Shulman attacked Wintour for a series of media fails that she overcame including rebranding of House & Garden as HG and her launch of Vogue Living and Men’s Vogue.
She also slammed Wintour’s global initiative Fashion’s Night Out, which she said international editions of the fashion bible were “dragooned into joining.”
“She survives not because she is an excellent magazine editor, which she is, but because she understands power and what other powerful people want and need,” Shulman added, noting “her navigation of office politics is peerless, and her ability to triumph over failures, a masterclass.”
Of Fashion’s Night Out, Shulman said: “It was intended to help boost retail but ended up with the shops (at least in London) begging us to halt the annual event, where they found themselves handing out free drinks to crowds of partygoers who had no intention of forking out for anything.”
Adding to the gossip mire surrounding Wintour: Shulman’s article was commissioned by Wintour’s former Condé colleague Graydon Carter, the legendary ex-editor of Vanity Fair, who owns Air Mail.
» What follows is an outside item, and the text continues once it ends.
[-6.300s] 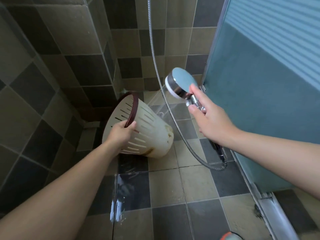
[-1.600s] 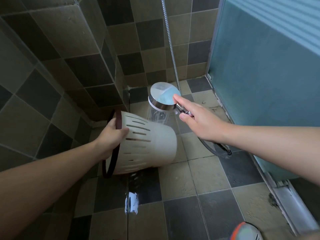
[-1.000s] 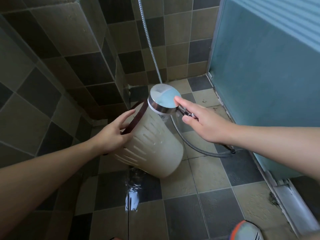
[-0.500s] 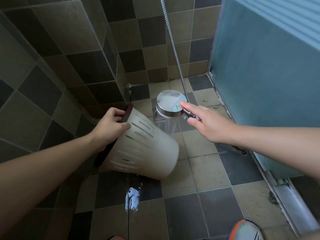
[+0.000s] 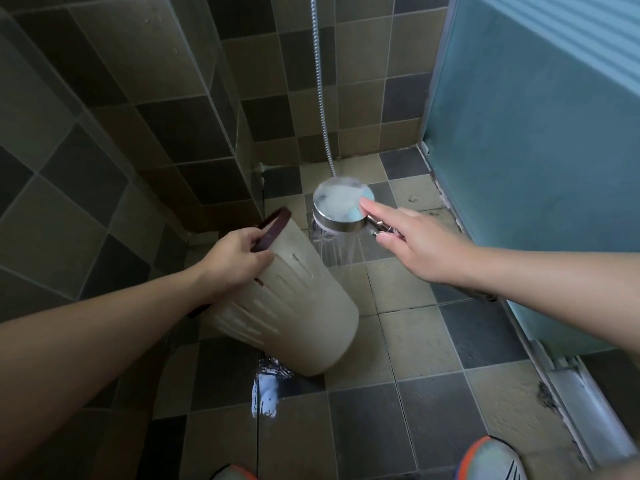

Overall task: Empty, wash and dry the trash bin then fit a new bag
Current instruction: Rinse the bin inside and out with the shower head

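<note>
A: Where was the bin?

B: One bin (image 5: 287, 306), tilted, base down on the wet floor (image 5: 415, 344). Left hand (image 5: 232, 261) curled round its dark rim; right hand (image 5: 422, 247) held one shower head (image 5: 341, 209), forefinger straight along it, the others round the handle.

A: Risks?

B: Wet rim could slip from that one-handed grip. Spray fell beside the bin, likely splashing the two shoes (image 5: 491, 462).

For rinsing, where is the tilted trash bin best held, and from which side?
Probably at the dark rim band, from the raised open end, as the left hand grips it now. The trash bin lies tilted, base low, and its smooth wet tapered wall offers little hold. That keeps the hand beside the shower head spray.
</note>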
“If you want answers, you won’t find them in this book,” Shulman added. “Anna is one of the most well-known women in the world. She is deadly serious in her ambitions, and her creation of her own mythology is fascinating. She deserves a more acute analysis of her life. But perhaps she didn’t want it."
She concluded: “How frustrating it is not to get a greater understanding of how this enigmatic woman operates. Does she have infallible self-belief? Or does she occasionally have a dark night of the soul like the rest of us? What is her opinion of … well, actually, anything? For that we will, unfortunately, have to wait for another book.”